Print every record exactly, omitting none.

◆ ◆ ◆ ◆

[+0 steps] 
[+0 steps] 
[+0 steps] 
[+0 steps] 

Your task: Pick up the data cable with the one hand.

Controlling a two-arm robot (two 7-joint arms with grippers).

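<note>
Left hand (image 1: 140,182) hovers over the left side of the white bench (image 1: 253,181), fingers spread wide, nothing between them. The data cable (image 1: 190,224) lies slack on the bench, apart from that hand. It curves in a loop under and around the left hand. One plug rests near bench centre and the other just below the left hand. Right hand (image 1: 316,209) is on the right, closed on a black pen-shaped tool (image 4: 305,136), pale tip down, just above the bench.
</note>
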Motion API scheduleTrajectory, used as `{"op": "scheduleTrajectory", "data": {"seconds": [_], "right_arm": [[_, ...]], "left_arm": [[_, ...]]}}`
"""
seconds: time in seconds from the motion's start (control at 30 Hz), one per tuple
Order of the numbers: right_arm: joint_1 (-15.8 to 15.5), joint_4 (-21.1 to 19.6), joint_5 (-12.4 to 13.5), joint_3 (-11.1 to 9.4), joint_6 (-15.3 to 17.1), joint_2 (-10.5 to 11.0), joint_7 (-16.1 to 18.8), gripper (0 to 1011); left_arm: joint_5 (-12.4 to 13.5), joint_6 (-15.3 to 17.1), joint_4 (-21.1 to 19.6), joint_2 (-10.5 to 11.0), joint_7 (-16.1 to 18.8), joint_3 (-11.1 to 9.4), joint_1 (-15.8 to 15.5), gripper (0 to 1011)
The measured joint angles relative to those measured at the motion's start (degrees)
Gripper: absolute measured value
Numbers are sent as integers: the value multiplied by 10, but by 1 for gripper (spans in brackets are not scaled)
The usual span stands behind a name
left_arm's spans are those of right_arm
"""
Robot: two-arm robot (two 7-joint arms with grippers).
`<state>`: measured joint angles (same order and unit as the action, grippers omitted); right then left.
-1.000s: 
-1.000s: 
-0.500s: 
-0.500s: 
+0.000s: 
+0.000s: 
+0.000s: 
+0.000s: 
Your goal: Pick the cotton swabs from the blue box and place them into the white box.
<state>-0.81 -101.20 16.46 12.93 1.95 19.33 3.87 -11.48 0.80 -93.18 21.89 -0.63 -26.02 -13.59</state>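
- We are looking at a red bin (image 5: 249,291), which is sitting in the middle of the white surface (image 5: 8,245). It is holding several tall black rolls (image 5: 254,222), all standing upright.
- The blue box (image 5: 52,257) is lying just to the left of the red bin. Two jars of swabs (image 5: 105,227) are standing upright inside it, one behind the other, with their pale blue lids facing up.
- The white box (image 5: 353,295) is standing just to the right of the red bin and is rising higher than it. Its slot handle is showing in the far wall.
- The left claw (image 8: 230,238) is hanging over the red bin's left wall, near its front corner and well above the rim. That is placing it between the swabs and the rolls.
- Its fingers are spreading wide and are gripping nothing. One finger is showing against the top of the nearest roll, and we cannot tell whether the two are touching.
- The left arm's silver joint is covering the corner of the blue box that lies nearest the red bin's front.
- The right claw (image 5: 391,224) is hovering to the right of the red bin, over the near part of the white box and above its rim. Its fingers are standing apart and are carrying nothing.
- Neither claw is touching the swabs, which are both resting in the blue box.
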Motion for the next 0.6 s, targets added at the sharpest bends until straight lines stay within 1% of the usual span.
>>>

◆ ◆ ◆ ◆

RESPONSE:
[+0 steps] 
[+0 steps] 
[+0 steps] 
[+0 steps] 

Your task: Pick up the data cable with the one hand.

Controlling a two-arm robot (two 7-joint arms with grippers).

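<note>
Left hand (image 1: 140,182) hovers over the left side of the white bench (image 1: 253,181), fingers spread wide, nothing between them. The data cable (image 1: 190,224) lies slack on the bench, apart from that hand. It curves in a loop under and around the left hand. One plug rests near bench centre and the other just below the left hand. Right hand (image 1: 316,209) is on the right, closed on a black pen-shaped tool (image 4: 305,136), pale tip down, just above the bench.
</note>
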Motion API scheduleTrajectory, used as `{"op": "scheduleTrajectory", "data": {"seconds": [_], "right_arm": [[_, ...]], "left_arm": [[_, ...]]}}`
"""
seconds: time in seconds from the motion's start (control at 30 Hz), one per tuple
Order of the numbers: right_arm: joint_1 (-15.8 to 15.5), joint_4 (-21.1 to 19.6), joint_5 (-12.4 to 13.5), joint_3 (-11.1 to 9.4), joint_6 (-15.3 to 17.1), joint_2 (-10.5 to 11.0), joint_7 (-16.1 to 18.8), gripper (0 to 1011); left_arm: joint_5 (-12.4 to 13.5), joint_6 (-15.3 to 17.1), joint_4 (-21.1 to 19.6), joint_2 (-10.5 to 11.0), joint_7 (-16.1 to 18.8), joint_3 (-11.1 to 9.4), joint_1 (-15.8 to 15.5), gripper (0 to 1011)
The measured joint angles relative to those measured at the motion's start (degrees)
Gripper: absolute measured value
Numbers are sent as integers: the value multiplied by 10, but by 1 for gripper (spans in brackets are not scaled)
The usual span stands behind a name
left_arm's spans are those of right_arm
"""
Robot: two-arm robot (two 7-joint arms with grippers).
`<state>`: measured joint angles (same order and unit as the action, grippers omitted); right then left.
-1.000s: 
-1.000s: 
-0.500s: 
-0.500s: 
+0.000s: 
+0.000s: 
+0.000s: 
+0.000s: 
Your goal: Pick the cotton swabs from the blue box and place them into the white box.
<state>-0.81 -101.20 16.46 12.93 1.95 19.33 3.87 -11.48 0.80 -93.18 21.89 -0.63 -26.02 -13.59</state>
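- We are looking at a red bin (image 5: 249,291), which is sitting in the middle of the white surface (image 5: 8,245). It is holding several tall black rolls (image 5: 254,222), all standing upright.
- The blue box (image 5: 52,257) is lying just to the left of the red bin. Two jars of swabs (image 5: 105,227) are standing upright inside it, one behind the other, with their pale blue lids facing up.
- The white box (image 5: 353,295) is standing just to the right of the red bin and is rising higher than it. Its slot handle is showing in the far wall.
- The left claw (image 8: 230,238) is hanging over the red bin's left wall, near its front corner and well above the rim. That is placing it between the swabs and the rolls.
- Its fingers are spreading wide and are gripping nothing. One finger is showing against the top of the nearest roll, and we cannot tell whether the two are touching.
- The left arm's silver joint is covering the corner of the blue box that lies nearest the red bin's front.
- The right claw (image 5: 391,224) is hovering to the right of the red bin, over the near part of the white box and above its rim. Its fingers are standing apart and are carrying nothing.
- Neither claw is touching the swabs, which are both resting in the blue box.
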Motion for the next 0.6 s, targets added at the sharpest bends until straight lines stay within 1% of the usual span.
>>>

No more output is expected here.